*Exercise description*.
Only lines holding the word "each" are wanted. Copy them from the listing below.

*Source material*.
BEGIN
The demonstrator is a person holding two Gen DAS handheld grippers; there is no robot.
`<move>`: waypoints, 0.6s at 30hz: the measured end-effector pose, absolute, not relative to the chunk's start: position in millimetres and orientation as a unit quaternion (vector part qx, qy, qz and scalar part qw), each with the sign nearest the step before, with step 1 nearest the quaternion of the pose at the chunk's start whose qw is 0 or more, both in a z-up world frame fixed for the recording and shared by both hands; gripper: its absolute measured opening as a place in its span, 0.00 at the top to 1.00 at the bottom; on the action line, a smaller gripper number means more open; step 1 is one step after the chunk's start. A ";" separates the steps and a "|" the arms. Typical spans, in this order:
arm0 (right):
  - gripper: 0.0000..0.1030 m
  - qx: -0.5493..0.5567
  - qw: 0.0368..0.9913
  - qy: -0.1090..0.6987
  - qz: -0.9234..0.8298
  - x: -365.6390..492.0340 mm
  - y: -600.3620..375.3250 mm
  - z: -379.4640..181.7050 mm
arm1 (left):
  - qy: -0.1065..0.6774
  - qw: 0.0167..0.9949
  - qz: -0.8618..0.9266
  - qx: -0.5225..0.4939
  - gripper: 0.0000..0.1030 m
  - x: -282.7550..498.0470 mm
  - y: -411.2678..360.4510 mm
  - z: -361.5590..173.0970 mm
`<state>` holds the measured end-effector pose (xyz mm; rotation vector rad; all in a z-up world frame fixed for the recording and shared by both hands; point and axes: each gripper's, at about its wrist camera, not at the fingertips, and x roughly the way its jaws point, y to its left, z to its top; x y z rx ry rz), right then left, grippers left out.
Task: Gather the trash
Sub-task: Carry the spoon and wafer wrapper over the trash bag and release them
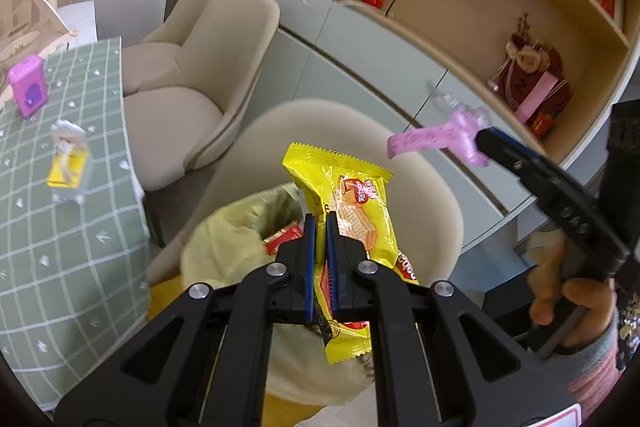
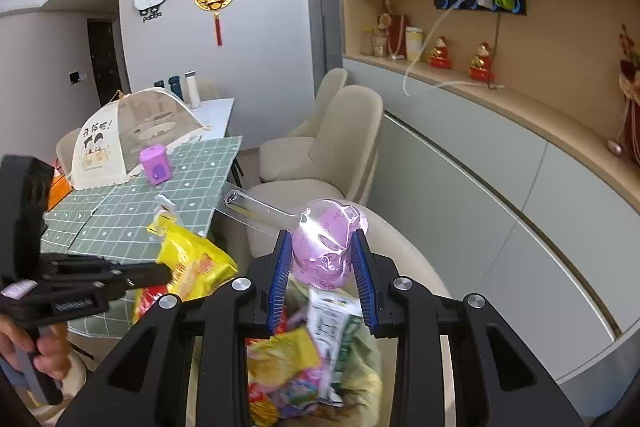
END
*Finished exercise*.
`<move>`: waypoints, 0.6s at 30hz: the measured end-effector pose, absolute, not relative to the chunk's start: position in millimetres and orientation as a unit quaternion (vector part qx, qy, qz and scalar part qw), each with the sign nearest the step before, with step 1 nearest the quaternion of the pose at the chunk's start whose qw is 0 or more, both in a z-up world frame fixed for the recording and shared by both hands; gripper: its absolute measured opening as a place in its span, 0.00 at the top to 1.00 at the bottom; on the action line, a smaller gripper number means more open; step 1 is one step after the chunk's start. A ";" separates the steps and a "|" the arms. Typical spans, in this order:
`<state>` holds the measured end-effector pose (xyz mm; rotation vector rad; all in a z-up world frame fixed for the recording and shared by both hands; point and axes: each gripper's, at about its wrist camera, not at the fingertips, and x roughly the way its jaws point, y to its left, z to its top; x y z rx ry rz), right then left, grippers left out.

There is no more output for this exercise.